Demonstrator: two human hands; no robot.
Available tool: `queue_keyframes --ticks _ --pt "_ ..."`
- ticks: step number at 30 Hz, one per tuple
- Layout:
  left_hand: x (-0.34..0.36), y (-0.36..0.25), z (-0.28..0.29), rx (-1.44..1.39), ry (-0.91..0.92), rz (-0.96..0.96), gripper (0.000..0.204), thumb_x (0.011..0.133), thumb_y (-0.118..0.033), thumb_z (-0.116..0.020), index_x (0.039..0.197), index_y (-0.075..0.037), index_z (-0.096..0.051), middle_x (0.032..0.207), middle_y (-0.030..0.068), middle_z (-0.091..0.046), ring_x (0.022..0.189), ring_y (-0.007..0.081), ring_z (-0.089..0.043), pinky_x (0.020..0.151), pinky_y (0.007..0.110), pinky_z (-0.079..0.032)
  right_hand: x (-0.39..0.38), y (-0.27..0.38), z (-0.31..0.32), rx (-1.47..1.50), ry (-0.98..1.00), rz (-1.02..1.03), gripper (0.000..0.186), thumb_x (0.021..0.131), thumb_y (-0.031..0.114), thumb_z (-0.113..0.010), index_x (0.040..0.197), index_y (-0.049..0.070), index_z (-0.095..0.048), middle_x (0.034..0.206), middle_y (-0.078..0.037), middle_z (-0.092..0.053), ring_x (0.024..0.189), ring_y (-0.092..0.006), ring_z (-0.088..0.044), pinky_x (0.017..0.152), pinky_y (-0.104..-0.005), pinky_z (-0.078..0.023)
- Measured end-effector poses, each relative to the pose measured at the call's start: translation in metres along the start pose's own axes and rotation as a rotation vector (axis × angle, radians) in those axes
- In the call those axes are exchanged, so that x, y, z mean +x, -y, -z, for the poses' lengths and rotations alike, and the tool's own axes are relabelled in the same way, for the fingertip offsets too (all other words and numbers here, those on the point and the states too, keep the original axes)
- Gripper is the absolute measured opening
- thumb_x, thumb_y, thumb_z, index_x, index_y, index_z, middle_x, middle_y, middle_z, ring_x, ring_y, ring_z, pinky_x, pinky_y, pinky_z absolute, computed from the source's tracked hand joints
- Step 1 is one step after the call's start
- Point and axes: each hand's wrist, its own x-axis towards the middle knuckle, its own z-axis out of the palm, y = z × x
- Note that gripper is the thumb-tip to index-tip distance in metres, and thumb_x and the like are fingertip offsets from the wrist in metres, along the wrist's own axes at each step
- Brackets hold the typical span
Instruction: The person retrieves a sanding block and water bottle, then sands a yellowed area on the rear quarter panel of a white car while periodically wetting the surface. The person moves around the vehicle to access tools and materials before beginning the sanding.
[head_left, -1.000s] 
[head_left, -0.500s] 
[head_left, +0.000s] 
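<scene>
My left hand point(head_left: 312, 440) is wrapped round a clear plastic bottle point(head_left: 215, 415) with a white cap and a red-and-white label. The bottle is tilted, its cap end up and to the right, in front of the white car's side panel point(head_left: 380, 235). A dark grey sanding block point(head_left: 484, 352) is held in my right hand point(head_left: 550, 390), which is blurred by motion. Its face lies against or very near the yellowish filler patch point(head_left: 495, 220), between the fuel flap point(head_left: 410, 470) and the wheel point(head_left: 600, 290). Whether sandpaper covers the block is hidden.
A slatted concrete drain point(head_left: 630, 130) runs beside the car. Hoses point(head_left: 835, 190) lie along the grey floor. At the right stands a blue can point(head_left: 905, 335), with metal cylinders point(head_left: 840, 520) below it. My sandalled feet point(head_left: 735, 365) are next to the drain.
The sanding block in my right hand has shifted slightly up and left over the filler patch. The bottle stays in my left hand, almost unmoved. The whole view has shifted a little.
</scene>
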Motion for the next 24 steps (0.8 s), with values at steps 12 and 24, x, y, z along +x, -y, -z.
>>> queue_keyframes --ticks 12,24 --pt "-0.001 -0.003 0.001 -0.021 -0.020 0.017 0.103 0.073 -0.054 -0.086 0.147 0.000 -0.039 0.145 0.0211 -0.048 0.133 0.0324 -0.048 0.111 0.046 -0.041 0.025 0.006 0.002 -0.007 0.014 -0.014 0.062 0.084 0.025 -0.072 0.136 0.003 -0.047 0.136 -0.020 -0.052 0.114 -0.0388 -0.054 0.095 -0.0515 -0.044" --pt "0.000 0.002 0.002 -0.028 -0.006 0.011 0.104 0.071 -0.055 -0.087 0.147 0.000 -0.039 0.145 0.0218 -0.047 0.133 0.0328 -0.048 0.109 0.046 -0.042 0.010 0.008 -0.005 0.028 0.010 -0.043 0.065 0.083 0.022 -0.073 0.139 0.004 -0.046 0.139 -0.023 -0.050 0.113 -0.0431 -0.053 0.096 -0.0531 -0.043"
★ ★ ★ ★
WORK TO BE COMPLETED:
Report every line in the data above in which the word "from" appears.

YOUR RESPONSE:
- thumb_x, thumb_y, thumb_z, index_x, index_y, index_z, middle_x, middle_y, middle_z, ring_x, ring_y, ring_z, pinky_x, pinky_y, pinky_z absolute, computed from the source's tracked hand joints
- Note that gripper is the thumb-tip to index-tip distance in metres, and thumb_x and the like are fingertip offsets from the wrist in metres, along the wrist's own axes at each step

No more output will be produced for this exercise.